Taking the lines below one at a time, count those with the string "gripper" and give the result alone.

*** Begin section ***

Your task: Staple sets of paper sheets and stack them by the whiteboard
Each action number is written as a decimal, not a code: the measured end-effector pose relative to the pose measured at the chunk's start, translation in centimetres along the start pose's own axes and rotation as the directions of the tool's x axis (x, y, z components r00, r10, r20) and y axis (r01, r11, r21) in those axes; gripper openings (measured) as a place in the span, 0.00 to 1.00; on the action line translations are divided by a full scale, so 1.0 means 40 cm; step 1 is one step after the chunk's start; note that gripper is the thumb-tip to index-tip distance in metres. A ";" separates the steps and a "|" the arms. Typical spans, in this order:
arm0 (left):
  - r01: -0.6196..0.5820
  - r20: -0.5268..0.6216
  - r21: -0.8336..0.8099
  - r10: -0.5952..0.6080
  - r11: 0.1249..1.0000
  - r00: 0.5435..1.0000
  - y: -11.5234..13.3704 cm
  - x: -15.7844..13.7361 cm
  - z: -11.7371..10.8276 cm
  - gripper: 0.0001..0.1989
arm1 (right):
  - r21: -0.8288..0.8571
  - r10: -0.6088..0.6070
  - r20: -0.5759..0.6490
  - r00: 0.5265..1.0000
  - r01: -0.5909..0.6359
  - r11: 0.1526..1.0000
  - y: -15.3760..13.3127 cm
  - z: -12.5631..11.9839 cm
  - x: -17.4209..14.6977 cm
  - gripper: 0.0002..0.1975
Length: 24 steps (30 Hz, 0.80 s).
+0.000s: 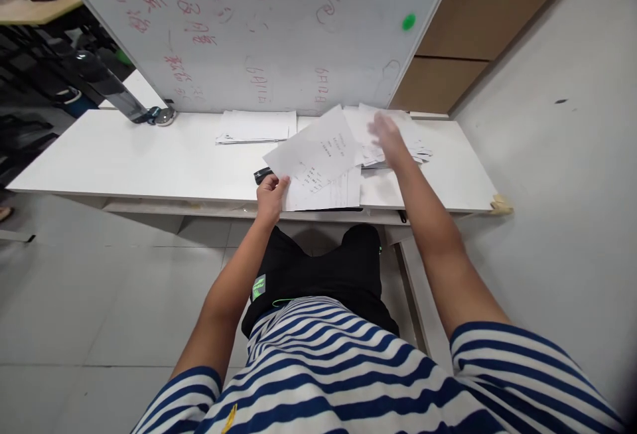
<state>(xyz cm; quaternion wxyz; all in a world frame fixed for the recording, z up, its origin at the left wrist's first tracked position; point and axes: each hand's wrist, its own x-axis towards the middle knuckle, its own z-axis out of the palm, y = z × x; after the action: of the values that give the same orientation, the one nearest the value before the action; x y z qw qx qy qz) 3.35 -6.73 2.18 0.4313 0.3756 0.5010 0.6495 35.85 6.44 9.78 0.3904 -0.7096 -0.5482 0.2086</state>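
Observation:
My left hand (pixel 271 196) is closed at the desk's front edge, thumb and fingers pinching the left corner of some printed paper sheets (pixel 343 190). Overlapping them, a tilted sheet of paper (pixel 316 139) with small print slants up to the right. My right hand (pixel 388 137), smeared by motion, is over a loose pile of papers (pixel 411 130) on the right; whether its fingers grip anything does not show. Just behind my left hand lies a small black object (pixel 262 175), perhaps a stapler, partly covered.
A neat paper stack (pixel 259 127) lies at the back of the white desk (pixel 149 158). Behind stands a whiteboard (pixel 279 29) with red writing. A bottle (pixel 107 82) and a small round item (pixel 164 116) are at left. Brown panels (pixel 452 82) and a wall (pixel 557 168) bound the right.

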 end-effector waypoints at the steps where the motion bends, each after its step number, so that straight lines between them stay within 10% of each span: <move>1: 0.005 0.024 -0.005 -0.005 1.000 1.000 -0.001 0.003 0.005 0.20 | 0.112 -0.067 0.122 0.990 0.053 0.992 -0.003 0.012 -0.030 0.39; 8: -0.061 0.089 -0.070 0.067 0.996 0.994 -0.009 0.042 0.057 0.22 | 0.550 -0.277 0.223 0.935 0.114 0.827 0.055 0.050 -0.134 0.47; 24: -0.054 0.164 -0.200 0.088 0.978 0.983 -0.008 0.028 0.111 0.21 | 0.567 -0.120 0.026 0.992 0.084 0.820 0.124 0.050 -0.305 0.38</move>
<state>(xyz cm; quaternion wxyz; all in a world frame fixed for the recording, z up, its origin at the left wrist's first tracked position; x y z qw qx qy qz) 7.11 -4.19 2.90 0.4841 0.4040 0.3821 0.6756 33.65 -4.85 3.06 0.5765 -0.5257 -0.5106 0.3613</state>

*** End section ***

The answer: 3